La Red en cada mensaje señala el milenio, el siglo, el año, el mes, la semana, el día, el nombre del día, la hora, el minuto y a veces el segundo. Pero ignora el lugar del remitente. El espacio no merece datos; el tiempo reclama diez. Interesa el cuándo, no interesa el dónde.
Resultaría repugnante ubicar en el espacio con esa misma prolijidad a una persona. Más aun esa misma precisión suscitaría sospechas de querer hacerle un atentado. Pero referido al tiempo se toma como algo natural. No lo es. Es agobiante. Y revela inseguridad en la precisión. (Y casi olvida que el punto de partida de nuestra cronología es un avatar, el nacimiento de un Dios.)
De forma paulatina, imperceptible, la humanidad fue desterrada de una tierra de origen. Perdió su patria. Y pretende fijar su raíz en la fugacidad del tiempo. Parece un espíritu desencarnado, un alma entre las almas del limbo como en la Comedia de Dante, en donde el único sufrimiento es la carencia de esperanza.
El estar atado a un reloj, o tener fija la mirada en un objeto plano, por ubicuo que este sea, habría sido signo de esclavitud en otra cultura. Esta fascinación trasladada a la economía ha producido una civilización que se está devorando el futuro.
Consideramos esto como normal porque nadie abarca el mar en que se ahoga.
La “respuesta” a esto ha sido desde la Ilustración un intento de olvidar el pasado, o de condenarlo para evitar mirarse en el espejo. Así ocurrió en el siglo de “las luces” cuando en Francia convirtieron la semana en diez días en aras del rasero métrico decimal. Cosa que benefició a los empleadores, y aumentó el sufrimiento del trabajador por la tardanza del día de descanso.

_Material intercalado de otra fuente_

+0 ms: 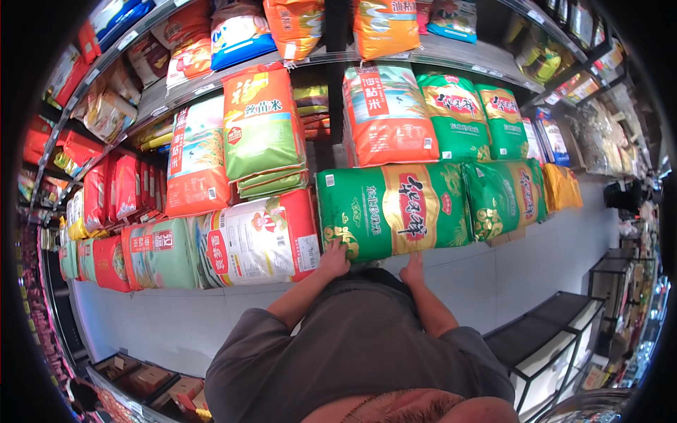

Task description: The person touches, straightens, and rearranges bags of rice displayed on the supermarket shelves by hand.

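Observation:
A green and gold rice bag (391, 209) lies on its side in the front row, directly before me. My left hand (335, 259) rests on its lower left corner, fingers on the printed plastic. Against its near edge, further right, is my right hand (413, 270), with fingertips touching the bag; whether they grip it cannot be told. Left of this bag lies a white and red rice bag (259, 238) with a price card on it. A second green bag (505, 198) adjoins on the right.
Upright rice bags (391, 116) stand behind the front row, beneath a shelf (465, 55) holding more bags. A low black-framed display stand (539, 322) is at the lower right. Open compartments with cardboard boxes (151, 378) are at the lower left.

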`<state>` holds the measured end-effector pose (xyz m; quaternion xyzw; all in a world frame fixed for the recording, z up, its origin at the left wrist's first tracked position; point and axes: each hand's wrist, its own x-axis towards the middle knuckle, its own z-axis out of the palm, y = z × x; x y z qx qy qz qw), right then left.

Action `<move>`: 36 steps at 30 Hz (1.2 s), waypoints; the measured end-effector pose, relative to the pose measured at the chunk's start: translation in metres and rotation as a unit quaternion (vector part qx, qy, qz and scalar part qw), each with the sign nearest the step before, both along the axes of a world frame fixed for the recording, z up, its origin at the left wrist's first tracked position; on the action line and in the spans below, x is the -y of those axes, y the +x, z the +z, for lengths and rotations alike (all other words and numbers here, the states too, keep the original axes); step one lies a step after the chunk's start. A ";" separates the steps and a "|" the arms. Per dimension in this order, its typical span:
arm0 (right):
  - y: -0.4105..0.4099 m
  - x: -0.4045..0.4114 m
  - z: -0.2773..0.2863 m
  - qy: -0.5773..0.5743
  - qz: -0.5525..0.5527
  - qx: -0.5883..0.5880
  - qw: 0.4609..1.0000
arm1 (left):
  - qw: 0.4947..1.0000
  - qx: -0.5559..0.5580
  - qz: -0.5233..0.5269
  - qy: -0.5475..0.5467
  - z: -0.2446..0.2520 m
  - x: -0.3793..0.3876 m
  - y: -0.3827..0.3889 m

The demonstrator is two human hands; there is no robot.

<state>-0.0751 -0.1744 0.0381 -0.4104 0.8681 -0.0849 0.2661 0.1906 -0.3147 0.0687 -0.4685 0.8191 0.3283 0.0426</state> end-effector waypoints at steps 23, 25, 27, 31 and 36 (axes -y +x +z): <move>-0.110 -0.090 -0.055 0.064 -0.012 0.181 0.981 | 0.990 -0.024 0.079 -0.115 -0.022 -0.025 -0.038; -0.128 -0.137 -0.070 0.023 -0.017 0.125 0.992 | 0.991 0.028 0.089 -0.091 -0.011 -0.035 -0.069; -0.136 -0.161 -0.057 0.067 -0.080 0.186 0.977 | 0.987 0.045 0.150 -0.042 -0.020 -0.042 -0.084; -0.157 -0.229 -0.049 0.120 -0.223 0.270 0.929 | 0.877 -0.269 0.289 0.273 0.010 -0.054 -0.151; -0.171 -0.319 -0.091 0.133 -0.197 0.223 0.945 | 0.851 -0.336 0.184 0.358 0.101 -0.081 -0.235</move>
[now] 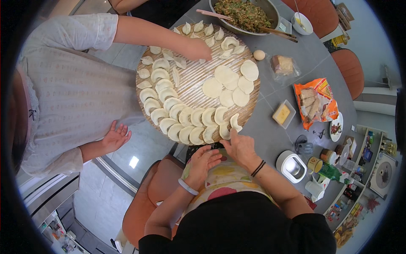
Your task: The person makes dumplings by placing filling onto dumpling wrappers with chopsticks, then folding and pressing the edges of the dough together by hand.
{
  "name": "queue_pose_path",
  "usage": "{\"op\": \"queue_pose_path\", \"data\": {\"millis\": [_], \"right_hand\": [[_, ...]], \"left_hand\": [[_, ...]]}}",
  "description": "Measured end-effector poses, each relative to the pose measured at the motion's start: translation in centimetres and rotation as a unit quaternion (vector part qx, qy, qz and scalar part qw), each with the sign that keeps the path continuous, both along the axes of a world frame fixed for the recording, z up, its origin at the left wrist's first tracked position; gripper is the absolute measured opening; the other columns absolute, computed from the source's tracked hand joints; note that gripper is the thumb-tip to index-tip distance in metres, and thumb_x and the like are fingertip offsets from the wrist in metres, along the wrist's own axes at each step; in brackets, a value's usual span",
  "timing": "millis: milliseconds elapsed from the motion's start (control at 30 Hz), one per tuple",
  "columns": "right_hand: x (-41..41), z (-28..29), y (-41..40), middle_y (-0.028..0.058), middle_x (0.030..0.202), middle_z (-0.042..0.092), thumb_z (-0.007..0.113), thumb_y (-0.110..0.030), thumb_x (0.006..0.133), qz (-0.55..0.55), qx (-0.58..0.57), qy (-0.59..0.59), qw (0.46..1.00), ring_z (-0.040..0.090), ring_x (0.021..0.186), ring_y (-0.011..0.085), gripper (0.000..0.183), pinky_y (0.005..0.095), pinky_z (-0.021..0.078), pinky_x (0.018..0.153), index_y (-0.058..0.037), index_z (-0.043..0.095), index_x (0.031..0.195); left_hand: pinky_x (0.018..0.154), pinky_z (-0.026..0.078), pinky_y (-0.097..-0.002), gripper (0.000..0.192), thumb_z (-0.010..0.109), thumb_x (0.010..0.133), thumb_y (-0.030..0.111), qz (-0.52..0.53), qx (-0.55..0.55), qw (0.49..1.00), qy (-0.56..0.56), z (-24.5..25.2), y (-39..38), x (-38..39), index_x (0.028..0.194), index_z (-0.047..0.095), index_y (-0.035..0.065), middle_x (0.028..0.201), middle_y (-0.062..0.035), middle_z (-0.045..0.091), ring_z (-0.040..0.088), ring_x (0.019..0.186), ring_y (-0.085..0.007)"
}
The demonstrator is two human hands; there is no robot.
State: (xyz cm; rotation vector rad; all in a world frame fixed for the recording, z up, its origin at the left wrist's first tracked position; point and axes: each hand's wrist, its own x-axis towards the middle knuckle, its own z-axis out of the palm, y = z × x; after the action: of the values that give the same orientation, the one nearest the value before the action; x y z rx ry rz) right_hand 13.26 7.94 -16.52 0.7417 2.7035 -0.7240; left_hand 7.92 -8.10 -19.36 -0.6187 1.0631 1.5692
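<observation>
A round wooden board (190, 89) dusted with flour lies before me, with rows of folded dumplings (186, 116) along its left and near edges. My right hand (242, 149) is at the near right rim, its index finger against the tip of a curved dumpling (235, 123). The thumb is apart from that finger, beside another dumpling (225, 130). Just off the near edge, my left hand (203, 166) is palm-up with loosely spread fingers and nothing in it. Flat round dough wrappers (212, 88) overlap in a group on the board's right part.
Another person's hand (198, 50) reaches over the far side of the board. A metal bowl of chopped filling (276, 14) stands beyond. To the right are an egg (259, 55), bagged bread (283, 65), an orange food bag (317, 101) and a plastic box (284, 114).
</observation>
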Motion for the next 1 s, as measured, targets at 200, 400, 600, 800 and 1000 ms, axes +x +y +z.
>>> {"op": "queue_pose_path", "data": {"millis": [200,400,600,800,1000], "right_hand": [[-0.4,-1.9,-0.9,0.0145,0.055,0.059,0.064,-0.03,0.078,-0.038,0.041,0.038,0.998,0.059,0.051,0.0341,0.029,0.0437,0.045,0.045,-0.0038,0.05,0.079],[-0.2,-2.2,-1.7,0.0175,0.059,0.06,0.058,-0.027,0.081,-0.048,0.011,0.076,0.996,0.06,0.053,0.0357,0.024,0.0449,0.0467,0.048,-0.0041,0.051,0.079],[0.2,-2.4,-1.5,0.0131,0.059,0.06,0.064,-0.026,0.078,-0.034,0.004,0.113,0.993,0.06,0.053,0.0326,0.027,0.043,0.0454,0.046,-0.0046,0.054,0.09],[0.6,-1.2,0.9,0.0104,0.056,0.058,0.066,-0.028,0.077,-0.137,0.023,0.096,0.986,0.06,0.055,0.0324,0.032,0.0416,0.0452,0.047,-0.0047,0.052,0.095],[0.3,-2.7,2.5,0.016,0.062,0.061,0.063,-0.031,0.079,-0.074,0.055,0.097,0.991,0.06,0.056,0.035,0.03,0.0448,0.0459,0.048,-0.0045,0.049,0.082]], "left_hand": [[0.081,0.053,-0.0366,0.032,0.05,0.09,0.009,-0.019,0.021,1.0,0.009,0.3,0.7,-0.1,0.118,0.042,-0.0042,0.108,-0.0192,0.057,0.061,0.094,-0.0266],[0.081,0.053,-0.0357,0.027,0.05,0.09,0.009,-0.025,0.045,0.999,0.001,-0.1,0.5,0.1,0.114,0.048,-0.0032,0.103,-0.0156,0.06,0.062,0.092,-0.0253],[0.08,0.053,-0.0354,0.026,0.05,0.09,0.008,-0.04,0.041,0.998,0.001,-0.2,0.6,0.2,0.113,0.048,-0.0031,0.103,-0.0159,0.06,0.063,0.092,-0.0256],[0.079,0.053,-0.0353,0.028,0.051,0.09,0.008,-0.066,0.01,0.998,-0.002,0.5,0.9,0.2,0.115,0.047,-0.0032,0.104,-0.0177,0.059,0.063,0.091,-0.0263],[0.08,0.053,-0.0354,0.029,0.052,0.089,0.009,-0.087,0.015,0.996,0.001,0.2,1.4,0.6,0.115,0.046,-0.0027,0.105,-0.0184,0.059,0.062,0.093,-0.0269]]}}
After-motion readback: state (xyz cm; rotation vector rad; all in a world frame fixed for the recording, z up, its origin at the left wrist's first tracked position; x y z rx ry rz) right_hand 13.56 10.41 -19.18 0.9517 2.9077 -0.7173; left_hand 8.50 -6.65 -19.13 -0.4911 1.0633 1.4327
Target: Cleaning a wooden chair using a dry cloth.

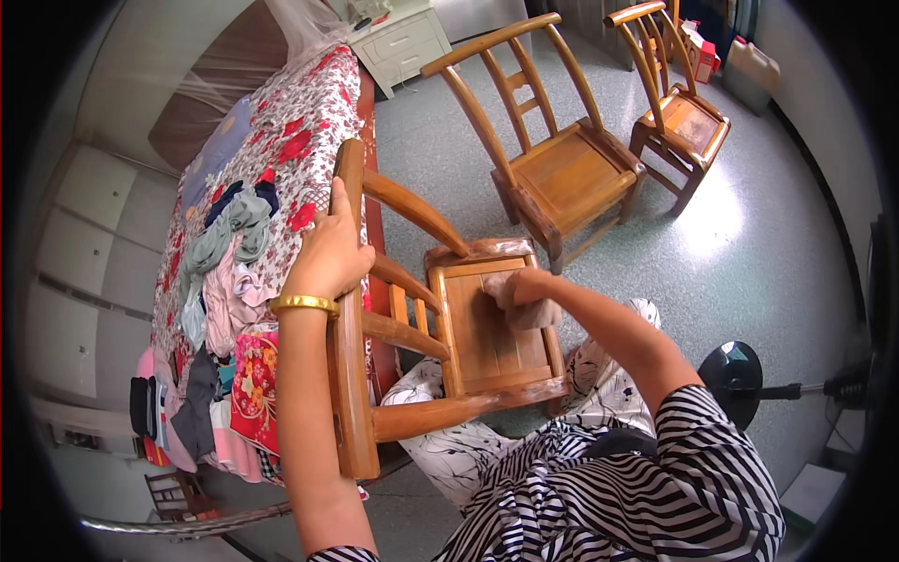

Y debieron regresar al dominical usual del despreciado medioevo. Se preservó lo que se conocía desde los sumerios. El fracaso de la revolución francesa en cambiar la percepción del tiempo curiosamente coincide con la época del terror.
Así como el intento del cientifismo soviético también bajo el terror (y si esto es mera coincidencia es otro tema) al datar una época se evitaba minuciosamente mencionar a Cristo, cambiándolo por el “antes o el después de nuestra era”. Sin querer, exaltaban precisamente lo negado.
Ese prejuicio de “Ilustración” continua vigente. Y la historia sigue siendo una materia esotérica casi desconocida.
Hace poco un psicólogo profesor de Harvard (Pinker, “Illustration Now!”) propuso repetir ese aporte, omitiendo las memorias antiguas de la humanidad, las de todas las religiones. De repeso, proscribía el movimiento del Romanticismo: Mozart, Goethe, Víctor Hugo, Goya, Alejandro Dumas, Baudelaire, Poe, Schiller, Schubert o los que desee recordar el lector, no los hallaba sanos. Y se refería a todo el milenio medioeval al modo de Hollywood, por la Inquisición… En fin, lo que natura no da Salamanca no proporciona.
La forma inconsciente como nos aproximamos al misterio de la temporalidad es el agua en que vivimos y perecemos.